*Dataset*
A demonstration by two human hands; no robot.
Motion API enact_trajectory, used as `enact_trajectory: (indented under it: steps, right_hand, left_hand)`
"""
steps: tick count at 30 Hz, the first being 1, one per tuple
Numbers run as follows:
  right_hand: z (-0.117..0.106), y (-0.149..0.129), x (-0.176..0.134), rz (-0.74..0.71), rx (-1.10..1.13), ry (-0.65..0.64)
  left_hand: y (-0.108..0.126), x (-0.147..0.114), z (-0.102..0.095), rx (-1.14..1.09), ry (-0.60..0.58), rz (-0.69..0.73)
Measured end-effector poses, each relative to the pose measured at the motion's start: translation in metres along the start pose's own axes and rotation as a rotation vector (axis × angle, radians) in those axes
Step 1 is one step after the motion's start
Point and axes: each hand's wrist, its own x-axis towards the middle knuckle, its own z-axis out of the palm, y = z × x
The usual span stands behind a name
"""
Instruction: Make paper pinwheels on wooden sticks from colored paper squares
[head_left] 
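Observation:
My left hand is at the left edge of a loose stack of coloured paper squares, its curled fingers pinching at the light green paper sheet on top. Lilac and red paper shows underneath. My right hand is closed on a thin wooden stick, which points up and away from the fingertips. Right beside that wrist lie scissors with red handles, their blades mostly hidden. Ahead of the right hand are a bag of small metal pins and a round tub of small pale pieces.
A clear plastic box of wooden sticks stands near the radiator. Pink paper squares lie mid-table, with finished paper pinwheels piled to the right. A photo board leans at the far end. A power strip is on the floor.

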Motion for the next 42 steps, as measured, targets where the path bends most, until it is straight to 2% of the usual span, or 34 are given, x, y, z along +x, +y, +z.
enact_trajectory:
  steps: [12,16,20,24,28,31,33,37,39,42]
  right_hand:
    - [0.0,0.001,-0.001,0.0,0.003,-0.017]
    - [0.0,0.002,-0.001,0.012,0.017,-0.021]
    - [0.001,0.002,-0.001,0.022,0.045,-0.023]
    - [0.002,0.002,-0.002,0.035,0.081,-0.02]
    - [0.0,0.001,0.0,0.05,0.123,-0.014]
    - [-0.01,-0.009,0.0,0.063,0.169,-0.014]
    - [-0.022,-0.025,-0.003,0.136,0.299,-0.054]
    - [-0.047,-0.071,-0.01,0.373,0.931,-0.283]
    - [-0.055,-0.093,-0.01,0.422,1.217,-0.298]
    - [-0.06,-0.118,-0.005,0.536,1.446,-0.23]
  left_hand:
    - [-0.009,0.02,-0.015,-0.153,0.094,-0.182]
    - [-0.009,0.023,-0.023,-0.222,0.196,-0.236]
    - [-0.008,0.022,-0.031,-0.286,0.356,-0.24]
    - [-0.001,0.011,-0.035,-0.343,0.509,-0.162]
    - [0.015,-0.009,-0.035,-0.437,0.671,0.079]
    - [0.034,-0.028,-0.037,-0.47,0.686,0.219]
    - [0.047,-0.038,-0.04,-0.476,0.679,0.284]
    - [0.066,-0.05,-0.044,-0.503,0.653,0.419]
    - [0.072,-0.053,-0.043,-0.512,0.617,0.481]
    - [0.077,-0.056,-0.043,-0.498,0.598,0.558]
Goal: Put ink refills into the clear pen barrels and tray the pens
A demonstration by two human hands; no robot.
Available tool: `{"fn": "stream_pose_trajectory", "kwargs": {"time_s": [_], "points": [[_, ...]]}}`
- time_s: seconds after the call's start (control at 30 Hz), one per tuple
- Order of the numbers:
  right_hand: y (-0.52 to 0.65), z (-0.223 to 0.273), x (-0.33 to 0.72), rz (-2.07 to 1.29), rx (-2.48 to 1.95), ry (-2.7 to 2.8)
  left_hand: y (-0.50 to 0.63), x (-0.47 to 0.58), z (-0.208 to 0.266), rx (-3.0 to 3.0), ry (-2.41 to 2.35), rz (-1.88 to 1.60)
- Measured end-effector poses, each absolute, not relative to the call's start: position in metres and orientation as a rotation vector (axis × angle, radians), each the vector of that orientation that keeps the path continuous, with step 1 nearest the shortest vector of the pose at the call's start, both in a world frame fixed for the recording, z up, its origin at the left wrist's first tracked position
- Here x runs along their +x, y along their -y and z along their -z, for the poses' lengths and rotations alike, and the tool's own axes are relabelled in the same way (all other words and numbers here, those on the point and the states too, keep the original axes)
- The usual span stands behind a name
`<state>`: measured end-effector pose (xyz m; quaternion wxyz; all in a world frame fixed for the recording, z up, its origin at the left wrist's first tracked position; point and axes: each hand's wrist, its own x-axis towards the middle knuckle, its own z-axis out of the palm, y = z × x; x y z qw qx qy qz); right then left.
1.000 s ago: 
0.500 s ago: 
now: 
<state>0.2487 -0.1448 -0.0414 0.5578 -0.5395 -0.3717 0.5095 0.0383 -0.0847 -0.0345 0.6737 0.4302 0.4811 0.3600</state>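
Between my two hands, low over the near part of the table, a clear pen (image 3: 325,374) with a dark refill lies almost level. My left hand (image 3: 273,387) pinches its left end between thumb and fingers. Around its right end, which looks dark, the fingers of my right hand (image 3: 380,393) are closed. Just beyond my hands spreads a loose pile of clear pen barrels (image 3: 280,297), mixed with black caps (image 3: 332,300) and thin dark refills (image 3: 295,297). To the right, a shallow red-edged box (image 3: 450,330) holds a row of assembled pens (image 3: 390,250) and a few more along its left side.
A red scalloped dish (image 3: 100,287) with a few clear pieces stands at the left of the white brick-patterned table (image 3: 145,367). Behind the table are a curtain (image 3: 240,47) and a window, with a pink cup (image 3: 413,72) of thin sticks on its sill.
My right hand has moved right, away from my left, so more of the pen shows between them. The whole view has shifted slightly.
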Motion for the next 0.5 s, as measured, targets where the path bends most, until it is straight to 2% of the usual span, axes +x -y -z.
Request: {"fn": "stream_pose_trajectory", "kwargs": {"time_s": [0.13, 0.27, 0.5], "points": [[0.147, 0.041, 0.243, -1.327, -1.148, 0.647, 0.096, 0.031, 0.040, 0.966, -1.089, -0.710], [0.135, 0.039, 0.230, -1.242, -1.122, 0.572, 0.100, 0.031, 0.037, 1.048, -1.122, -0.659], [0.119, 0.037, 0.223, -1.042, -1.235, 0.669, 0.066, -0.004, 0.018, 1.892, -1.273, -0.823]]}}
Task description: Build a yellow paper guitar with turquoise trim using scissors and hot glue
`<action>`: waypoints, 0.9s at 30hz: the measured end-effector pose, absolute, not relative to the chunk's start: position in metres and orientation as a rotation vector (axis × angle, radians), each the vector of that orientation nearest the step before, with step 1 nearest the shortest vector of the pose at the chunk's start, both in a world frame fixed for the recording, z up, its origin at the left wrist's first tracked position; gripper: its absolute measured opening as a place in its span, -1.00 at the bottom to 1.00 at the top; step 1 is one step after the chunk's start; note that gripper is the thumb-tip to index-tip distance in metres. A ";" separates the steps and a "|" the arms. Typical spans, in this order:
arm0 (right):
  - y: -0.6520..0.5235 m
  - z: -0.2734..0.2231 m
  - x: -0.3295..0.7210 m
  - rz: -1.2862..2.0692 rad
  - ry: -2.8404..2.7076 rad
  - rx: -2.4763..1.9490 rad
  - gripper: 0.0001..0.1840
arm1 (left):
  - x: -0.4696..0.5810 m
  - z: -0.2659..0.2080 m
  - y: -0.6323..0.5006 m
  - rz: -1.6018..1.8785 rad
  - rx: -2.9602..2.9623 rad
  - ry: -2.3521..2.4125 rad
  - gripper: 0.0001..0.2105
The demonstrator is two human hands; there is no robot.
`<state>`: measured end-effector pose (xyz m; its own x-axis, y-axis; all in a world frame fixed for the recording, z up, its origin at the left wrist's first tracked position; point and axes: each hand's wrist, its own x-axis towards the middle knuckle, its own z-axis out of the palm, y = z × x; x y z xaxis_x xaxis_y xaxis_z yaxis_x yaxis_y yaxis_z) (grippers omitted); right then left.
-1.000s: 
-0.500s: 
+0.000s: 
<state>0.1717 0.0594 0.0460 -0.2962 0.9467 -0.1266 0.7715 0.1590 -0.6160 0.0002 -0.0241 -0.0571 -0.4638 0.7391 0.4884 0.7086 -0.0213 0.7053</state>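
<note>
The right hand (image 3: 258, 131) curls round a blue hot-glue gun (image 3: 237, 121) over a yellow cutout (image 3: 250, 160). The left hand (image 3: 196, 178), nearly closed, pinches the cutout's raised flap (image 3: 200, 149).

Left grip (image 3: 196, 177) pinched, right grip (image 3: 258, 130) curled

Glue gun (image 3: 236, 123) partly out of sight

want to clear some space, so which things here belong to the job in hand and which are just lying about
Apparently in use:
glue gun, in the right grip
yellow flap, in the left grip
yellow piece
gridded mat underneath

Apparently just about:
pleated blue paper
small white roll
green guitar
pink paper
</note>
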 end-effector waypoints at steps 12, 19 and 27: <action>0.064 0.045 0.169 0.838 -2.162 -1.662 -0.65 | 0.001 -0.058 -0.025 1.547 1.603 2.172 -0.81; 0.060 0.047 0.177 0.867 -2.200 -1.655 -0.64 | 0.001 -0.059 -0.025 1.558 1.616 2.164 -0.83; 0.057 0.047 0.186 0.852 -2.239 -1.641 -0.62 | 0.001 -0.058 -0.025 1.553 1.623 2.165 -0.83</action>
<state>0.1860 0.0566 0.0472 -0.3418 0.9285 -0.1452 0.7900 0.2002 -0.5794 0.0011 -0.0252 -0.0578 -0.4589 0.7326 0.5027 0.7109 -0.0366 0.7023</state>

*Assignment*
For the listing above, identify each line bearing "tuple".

*Answer box*
steps: tick count at 30 Hz, the first being 1, one per tuple
- time_s: seconds after the call's start (control at 30 Hz), one per tuple

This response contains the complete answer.